Il momento costituente permanente
La costruzione del potere comunale non è un progetto amministrativo: è una fase storica, un processo costituente permanente.
Lemoine ricorda che «Il n’y avait pas de manuel», che tutto si crea con prove ed errori. Ed è vero. Ma l’assenza di manuale non deve significare assenza di strategia.
Se le Comuni rimangono isole virtuose, non possono cambiare lo Stato.
Se diventano rete, sistema, forma di governo, allora la trasformazione socialista diventa irreversibile.
Criticità interne ed esterne
Il reportage ne accenna appena, ma è essenziale dirlo con chiarezza: il blocco economico imposto dagli Stati Uniti ha devastato il tessuto produttivo; il controllo dei prezzi, necessario nelle fasi iniziali, ha generato distorsioni; la coesistenza tra strutture comunali e istituzioni tradizionali produce conflitti; il rischio di burocratizzazione è sempre presente.
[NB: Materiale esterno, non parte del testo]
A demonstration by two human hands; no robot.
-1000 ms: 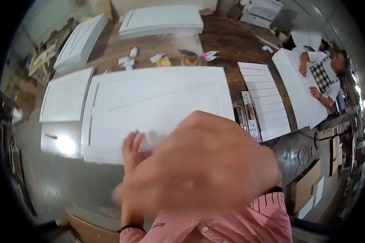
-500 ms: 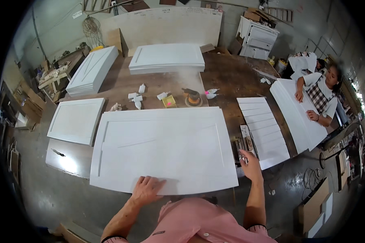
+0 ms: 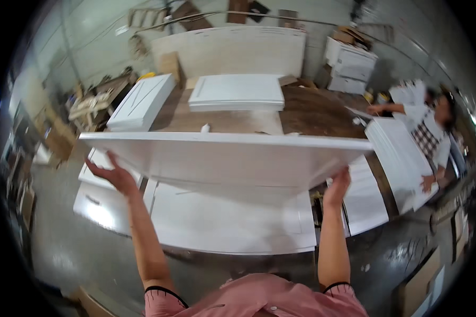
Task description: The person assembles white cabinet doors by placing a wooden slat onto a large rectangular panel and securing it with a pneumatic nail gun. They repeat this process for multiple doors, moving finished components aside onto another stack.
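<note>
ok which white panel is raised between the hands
The large tilted panel, its near face showing between the left hand and right hand; the lower panel and back stack lie flat.

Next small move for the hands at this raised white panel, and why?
I'd probably close the left hand more firmly on the left side of the raised white panel. Its fingers look spread there, the right hand is at the opposite side, and the panel is tilted above another white panel, so a surer hold seems wise.
</note>
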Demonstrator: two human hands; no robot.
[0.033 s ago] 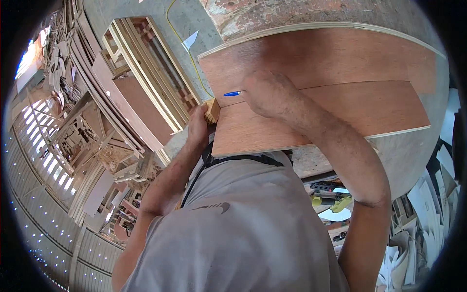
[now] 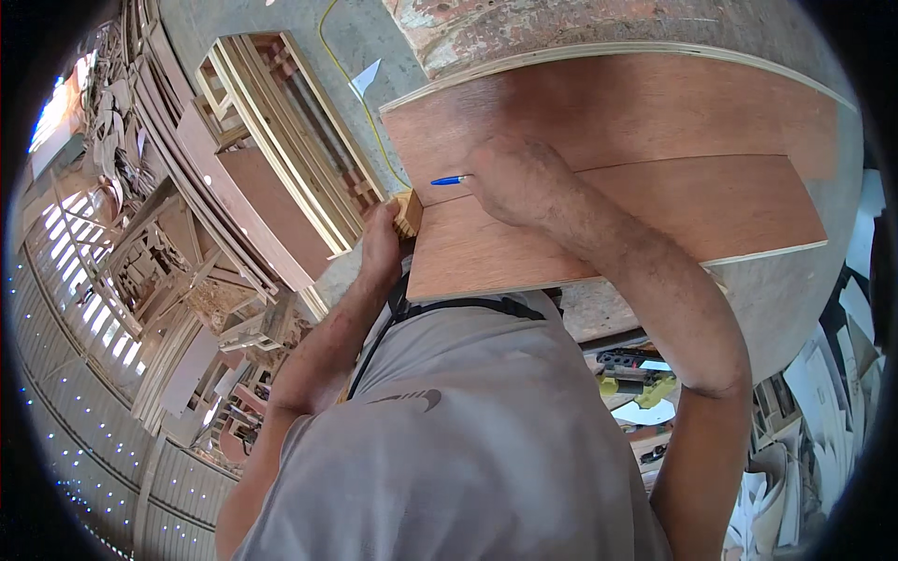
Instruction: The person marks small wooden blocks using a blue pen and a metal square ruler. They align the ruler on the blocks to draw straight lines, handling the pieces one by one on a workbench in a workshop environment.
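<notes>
My right hand (image 2: pixel 519 178) is closed around a blue pen (image 2: pixel 447 180), whose blue end sticks out to the left. It is over the line where two reddish-brown plywood panels meet. The near panel (image 2: pixel 505 248) lies along my waist, and the far panel (image 2: pixel 692 107) has a pale layered edge at its back. At the panels' left end, my left hand (image 2: pixel 380 245) grips a small light-wood block (image 2: pixel 409 213) that sits against them. The fingers of that hand are partly hidden behind the block.
Long timber frames (image 2: pixel 281 122) stand on the floor to the left, beside a yellow cord (image 2: pixel 329 51). A worn bench top (image 2: pixel 608 23) extends behind the panels. A yellow-green tool (image 2: pixel 658 391) lies below on the right, near scattered pale offcuts (image 2: pixel 823 393).
</notes>
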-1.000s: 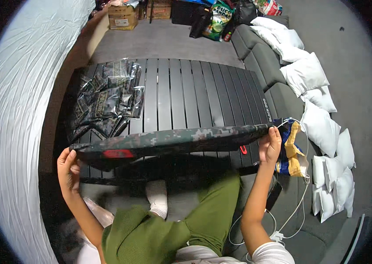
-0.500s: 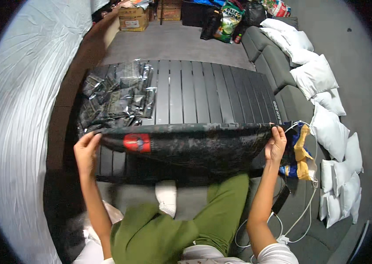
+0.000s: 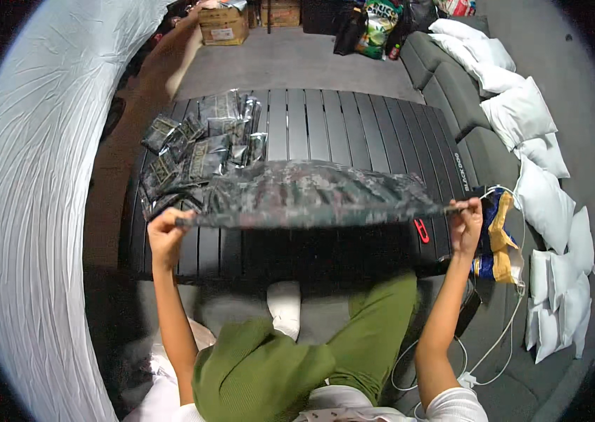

Eppure, nonostante tutto questo, le Comuni resistono.
Come racconta Lemoine attraverso le parole di Juan Lenzo, durante la pandemia si è dovuto “chercher les survivants”.
E li hanno trovati.
Perché il popolo organizzato – quando crede nel proprio ruolo storico – non arretra.
L’eredità e la promessa
Il testo di Lemoine è un contributo importante, perché mostra al mondo ciò che spesso si vuole occultare: il Venezuela non è solo petrolio, crisi, propaganda internazionale. Il Venezuela è un popolo che costruisce un modello politico alternativo, radicato nella storia emancipatrice latinoamericana, negli insegnamenti di Chávez, nelle lotte comunitarie, nella partecipazione popolare.
Ma l’esperienza comunale non deve essere idealizzata: va rafforzata, corretta, ampliata.
Perché la Comune non è un simbolo: è l’embrione del nuovo Stato.
E la scelta posta da Chávez, “Comuna o nada”, continua a essere più attuale che mai.
La Comune è il cammino.
Il resto è il ritorno all’ordine borghese.